▶ _TASK DESCRIPTION_
From the entries provided below, copy each line that contains the word "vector".

○ ○ ○ ○

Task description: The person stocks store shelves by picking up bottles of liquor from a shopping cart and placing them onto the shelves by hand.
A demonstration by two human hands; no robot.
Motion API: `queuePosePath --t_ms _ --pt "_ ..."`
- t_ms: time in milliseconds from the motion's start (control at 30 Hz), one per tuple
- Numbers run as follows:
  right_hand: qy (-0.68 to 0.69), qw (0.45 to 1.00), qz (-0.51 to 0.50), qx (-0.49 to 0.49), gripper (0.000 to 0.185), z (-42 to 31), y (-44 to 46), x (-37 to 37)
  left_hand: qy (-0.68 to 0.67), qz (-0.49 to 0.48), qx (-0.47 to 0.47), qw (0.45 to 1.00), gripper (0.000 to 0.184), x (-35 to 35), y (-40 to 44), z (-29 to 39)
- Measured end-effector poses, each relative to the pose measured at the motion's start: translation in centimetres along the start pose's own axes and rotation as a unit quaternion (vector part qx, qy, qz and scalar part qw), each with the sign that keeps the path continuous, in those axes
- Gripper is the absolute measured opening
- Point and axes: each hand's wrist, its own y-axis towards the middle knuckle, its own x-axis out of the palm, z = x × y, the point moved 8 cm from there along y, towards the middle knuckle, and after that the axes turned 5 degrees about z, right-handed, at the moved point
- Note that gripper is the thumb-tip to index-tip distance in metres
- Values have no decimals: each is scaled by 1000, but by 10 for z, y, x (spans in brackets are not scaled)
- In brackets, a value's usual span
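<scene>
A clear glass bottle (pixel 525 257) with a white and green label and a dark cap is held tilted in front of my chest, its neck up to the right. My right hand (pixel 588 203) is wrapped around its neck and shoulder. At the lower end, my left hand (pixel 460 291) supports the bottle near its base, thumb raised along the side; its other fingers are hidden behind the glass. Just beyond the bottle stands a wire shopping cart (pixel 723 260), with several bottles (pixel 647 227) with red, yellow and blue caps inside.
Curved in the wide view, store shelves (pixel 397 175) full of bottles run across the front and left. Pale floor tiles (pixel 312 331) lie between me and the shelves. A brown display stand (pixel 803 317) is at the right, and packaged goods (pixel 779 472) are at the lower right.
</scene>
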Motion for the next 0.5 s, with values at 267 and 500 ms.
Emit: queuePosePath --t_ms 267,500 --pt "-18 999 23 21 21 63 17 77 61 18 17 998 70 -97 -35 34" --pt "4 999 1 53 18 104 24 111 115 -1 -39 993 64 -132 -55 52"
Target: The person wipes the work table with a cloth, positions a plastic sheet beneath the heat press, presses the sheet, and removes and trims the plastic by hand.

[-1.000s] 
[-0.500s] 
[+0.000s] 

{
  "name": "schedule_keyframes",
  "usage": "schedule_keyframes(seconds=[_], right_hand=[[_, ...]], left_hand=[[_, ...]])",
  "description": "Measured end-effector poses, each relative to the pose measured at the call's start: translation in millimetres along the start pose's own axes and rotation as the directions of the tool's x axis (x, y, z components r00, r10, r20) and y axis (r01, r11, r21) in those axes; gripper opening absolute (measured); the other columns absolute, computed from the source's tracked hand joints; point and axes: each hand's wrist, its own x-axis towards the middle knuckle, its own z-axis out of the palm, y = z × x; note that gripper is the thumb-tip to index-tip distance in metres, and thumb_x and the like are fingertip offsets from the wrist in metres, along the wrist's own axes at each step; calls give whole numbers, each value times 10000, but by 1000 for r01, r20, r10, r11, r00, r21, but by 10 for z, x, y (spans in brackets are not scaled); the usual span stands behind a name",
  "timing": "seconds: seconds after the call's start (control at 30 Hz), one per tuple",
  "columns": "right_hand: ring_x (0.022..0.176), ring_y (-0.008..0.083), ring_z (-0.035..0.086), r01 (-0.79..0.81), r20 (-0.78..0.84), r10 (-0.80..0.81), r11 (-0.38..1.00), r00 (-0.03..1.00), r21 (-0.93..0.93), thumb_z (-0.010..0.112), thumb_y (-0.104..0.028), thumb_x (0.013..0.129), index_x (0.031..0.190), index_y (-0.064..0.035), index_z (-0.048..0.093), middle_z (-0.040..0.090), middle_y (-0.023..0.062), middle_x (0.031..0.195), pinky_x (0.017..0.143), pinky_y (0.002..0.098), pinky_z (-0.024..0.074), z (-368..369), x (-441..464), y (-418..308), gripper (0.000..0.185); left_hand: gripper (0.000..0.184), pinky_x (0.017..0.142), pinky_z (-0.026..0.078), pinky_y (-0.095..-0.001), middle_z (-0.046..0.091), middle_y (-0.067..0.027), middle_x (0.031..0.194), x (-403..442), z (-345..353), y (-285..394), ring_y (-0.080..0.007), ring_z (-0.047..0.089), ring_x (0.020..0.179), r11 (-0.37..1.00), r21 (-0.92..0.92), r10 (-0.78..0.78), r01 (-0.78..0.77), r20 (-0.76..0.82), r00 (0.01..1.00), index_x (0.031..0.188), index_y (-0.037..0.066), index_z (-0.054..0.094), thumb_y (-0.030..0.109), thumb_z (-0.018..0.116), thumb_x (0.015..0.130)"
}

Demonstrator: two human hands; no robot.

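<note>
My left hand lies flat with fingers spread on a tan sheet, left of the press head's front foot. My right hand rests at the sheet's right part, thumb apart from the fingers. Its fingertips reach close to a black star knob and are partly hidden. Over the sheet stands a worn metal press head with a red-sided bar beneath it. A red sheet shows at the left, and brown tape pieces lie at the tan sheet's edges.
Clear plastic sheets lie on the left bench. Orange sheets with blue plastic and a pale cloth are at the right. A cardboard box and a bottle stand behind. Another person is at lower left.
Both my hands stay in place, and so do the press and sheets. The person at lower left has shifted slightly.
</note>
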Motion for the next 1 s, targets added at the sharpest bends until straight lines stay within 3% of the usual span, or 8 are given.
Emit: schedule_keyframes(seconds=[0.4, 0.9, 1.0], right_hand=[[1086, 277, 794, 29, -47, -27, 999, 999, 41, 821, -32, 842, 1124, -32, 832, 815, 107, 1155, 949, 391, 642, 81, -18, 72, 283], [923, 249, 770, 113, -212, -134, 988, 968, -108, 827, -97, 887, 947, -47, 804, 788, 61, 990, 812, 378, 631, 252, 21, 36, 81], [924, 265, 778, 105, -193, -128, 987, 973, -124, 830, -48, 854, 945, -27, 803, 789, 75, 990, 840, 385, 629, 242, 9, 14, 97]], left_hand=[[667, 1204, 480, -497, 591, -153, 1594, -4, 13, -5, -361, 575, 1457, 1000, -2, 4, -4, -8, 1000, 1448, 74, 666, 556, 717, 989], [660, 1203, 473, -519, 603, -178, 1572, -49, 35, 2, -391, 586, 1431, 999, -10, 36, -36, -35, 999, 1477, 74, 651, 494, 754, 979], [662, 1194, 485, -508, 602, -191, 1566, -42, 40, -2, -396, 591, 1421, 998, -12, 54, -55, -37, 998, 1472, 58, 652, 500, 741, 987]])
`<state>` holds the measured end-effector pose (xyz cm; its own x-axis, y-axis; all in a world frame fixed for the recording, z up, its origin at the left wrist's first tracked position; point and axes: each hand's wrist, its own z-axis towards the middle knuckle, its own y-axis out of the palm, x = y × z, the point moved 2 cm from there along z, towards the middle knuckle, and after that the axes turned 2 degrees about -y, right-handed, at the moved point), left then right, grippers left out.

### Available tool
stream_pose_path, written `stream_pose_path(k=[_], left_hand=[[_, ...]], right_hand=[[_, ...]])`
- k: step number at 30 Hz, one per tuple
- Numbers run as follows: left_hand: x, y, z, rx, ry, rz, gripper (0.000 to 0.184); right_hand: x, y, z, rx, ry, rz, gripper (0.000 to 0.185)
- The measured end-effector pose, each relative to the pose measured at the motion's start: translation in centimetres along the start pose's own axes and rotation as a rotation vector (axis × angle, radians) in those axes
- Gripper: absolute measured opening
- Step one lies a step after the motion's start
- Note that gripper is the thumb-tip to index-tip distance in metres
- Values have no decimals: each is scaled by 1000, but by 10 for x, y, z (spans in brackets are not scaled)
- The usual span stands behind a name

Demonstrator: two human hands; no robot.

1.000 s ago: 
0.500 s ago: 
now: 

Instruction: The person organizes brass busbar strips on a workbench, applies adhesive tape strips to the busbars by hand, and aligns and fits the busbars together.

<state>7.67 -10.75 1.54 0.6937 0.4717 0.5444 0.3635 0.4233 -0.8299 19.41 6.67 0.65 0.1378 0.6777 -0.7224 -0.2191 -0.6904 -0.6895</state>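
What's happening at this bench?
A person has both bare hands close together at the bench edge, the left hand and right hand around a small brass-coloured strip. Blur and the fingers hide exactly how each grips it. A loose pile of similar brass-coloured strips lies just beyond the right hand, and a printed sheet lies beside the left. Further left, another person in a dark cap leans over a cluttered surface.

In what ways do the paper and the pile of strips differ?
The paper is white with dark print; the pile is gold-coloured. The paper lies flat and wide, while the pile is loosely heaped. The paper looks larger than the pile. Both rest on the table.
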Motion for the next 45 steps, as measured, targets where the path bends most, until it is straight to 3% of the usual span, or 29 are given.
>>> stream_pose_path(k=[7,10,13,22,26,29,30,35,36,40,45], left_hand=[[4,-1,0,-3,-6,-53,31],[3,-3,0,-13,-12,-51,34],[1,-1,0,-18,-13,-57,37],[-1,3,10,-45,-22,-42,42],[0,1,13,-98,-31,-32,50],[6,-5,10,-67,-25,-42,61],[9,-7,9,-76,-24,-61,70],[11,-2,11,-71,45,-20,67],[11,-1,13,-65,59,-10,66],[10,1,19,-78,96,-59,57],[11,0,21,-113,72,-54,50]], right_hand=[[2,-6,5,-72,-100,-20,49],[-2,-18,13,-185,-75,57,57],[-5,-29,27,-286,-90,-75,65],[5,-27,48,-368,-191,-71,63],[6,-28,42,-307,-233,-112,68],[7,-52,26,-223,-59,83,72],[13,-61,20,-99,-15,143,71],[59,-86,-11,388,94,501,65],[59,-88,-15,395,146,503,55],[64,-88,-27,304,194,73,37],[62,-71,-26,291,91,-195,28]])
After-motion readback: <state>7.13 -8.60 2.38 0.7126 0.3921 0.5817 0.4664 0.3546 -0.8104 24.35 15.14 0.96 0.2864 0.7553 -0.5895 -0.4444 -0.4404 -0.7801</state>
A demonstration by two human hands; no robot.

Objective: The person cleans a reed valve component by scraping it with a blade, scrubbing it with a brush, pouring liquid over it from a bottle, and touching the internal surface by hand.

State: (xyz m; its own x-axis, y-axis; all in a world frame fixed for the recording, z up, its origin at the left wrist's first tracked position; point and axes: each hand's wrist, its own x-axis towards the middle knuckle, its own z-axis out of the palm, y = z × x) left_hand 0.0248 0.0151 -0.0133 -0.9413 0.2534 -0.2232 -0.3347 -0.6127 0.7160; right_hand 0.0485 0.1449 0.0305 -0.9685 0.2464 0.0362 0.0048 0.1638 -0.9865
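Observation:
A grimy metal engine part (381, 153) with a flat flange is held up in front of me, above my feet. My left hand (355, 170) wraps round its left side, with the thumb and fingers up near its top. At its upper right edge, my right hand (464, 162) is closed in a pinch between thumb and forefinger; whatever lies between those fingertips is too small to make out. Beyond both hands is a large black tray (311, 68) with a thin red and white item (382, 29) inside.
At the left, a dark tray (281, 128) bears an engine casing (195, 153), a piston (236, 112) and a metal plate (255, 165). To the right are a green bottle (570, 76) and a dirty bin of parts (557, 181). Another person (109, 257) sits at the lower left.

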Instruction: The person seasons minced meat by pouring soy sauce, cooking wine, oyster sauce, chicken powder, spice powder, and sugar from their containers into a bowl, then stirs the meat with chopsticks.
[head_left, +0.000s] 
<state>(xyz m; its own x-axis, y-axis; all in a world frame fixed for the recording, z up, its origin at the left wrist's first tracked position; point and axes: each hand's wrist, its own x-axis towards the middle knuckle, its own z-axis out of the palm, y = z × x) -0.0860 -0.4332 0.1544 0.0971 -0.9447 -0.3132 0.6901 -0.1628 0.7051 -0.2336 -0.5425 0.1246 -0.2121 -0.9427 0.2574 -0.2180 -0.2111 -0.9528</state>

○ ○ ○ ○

▶ _SOLVED EXERCISE_
- Measured end-effector poses, each relative to the pose measured at the motion's start: translation in centimetres along the start pose's own axes and rotation as a unit quaternion (vector part qx, qy, qz and scalar part qw), each with the sign that keeps the path continuous, in those axes
- The measured end-effector pose, each relative to the pose measured at the motion's start: translation in centimetres along the start pose's own axes and rotation as a rotation vector (axis × angle, radians) in those axes

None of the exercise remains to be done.